Oh interesting, I’ll have to look into that. Is this with that “proxy protocol” I’ve seen mentioned? If not, does this preserve it pass through the client socket address?

[-] [email protected] 1 points 1 day ago

It's merely a tcp proxy. It doesn't even have to be http since it has no idea. The trick with tls is that it can extract the requested host name via SNI.

[-] [email protected] 1 points 21 hours ago

Hm, okay, that does sound like the real client IP will get lost and every connection will appear to come from the proxy then. It would be good if that were passed somehow. My current setup adds the X-Forwarded-For header for example.

[-] [email protected] 1 points 14 hours ago* (last edited 14 hours ago)

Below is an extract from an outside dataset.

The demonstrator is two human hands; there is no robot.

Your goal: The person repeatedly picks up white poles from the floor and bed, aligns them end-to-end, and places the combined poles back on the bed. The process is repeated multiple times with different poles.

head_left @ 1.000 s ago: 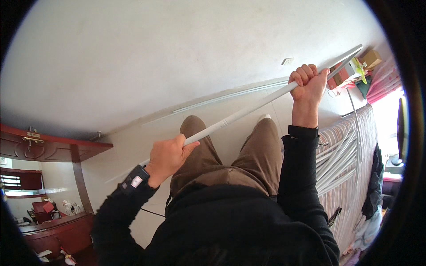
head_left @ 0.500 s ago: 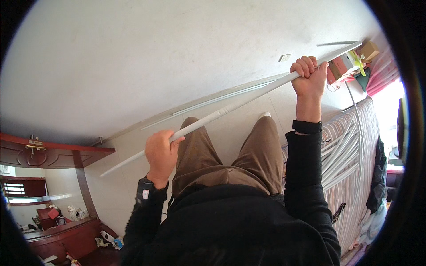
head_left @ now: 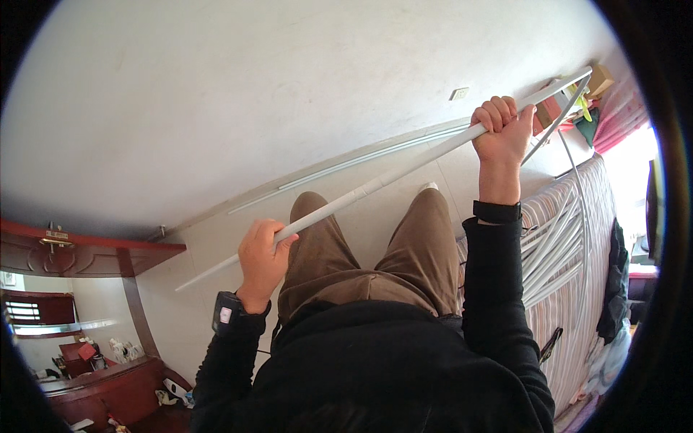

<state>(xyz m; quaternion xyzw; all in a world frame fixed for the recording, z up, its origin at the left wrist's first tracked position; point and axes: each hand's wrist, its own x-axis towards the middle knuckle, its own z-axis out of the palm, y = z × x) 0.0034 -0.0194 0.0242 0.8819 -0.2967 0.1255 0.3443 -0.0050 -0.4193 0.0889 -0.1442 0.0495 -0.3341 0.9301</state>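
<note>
A long white pole [head_left: 401, 170] slants across in front of my legs, its lower end at the left and its upper end at the far right. My left hand [head_left: 263, 254] is wrapped round its lower part, beside my left knee. Higher up, my right hand [head_left: 503, 130] grips the same pole with the fingers curled over it. At the pole's upper end a thinner grey-white arm [head_left: 554, 124] joins it at a sharp angle and runs down behind my right hand. A joint or seam shows partway along the pole.
Several white poles [head_left: 552, 252] lie on a striped mattress [head_left: 538, 339] at the right. Along the foot of the wall lie more white rails [head_left: 361, 163]. Boxes [head_left: 600, 81] stand in the far right corner. A dark red wooden door [head_left: 94, 252] is at the left.
The pole has turned in my hands: its thin end arm swung from pointing left along the wall to hanging down toward the mattress. Both hands stay closed on the pole.
</note>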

That is correct. There is a trick where you can set the source ip to the ipv6 mapped ipv4 ip it originally came from. I have implemented that in a transparent tcp proxy I worked on some years ago, but I am not sure if nginx supports that.

I should look into that actually. It would be useful to me as well.

Edit: actually that only works if you are in the routing path. However a nat64 solution would work as well, where you map a /64 back to the proxy.

[-] [email protected] 1 points 1 day ago

I use this setup and don’t terminate SSL at the VPS and solely tunnel the encrypted traffic over a wire guard tunnel to the home lab where SSL is terminated.

The VPS solely serves to move the traffic from an external IP to an internal one.

It’s possible that someone could log into my server, change the nginx config to terminate SSL and then siphon data but it would take a few steps and can be somewhat mitigated by stapling the SSL certs that should be seen from the homelab.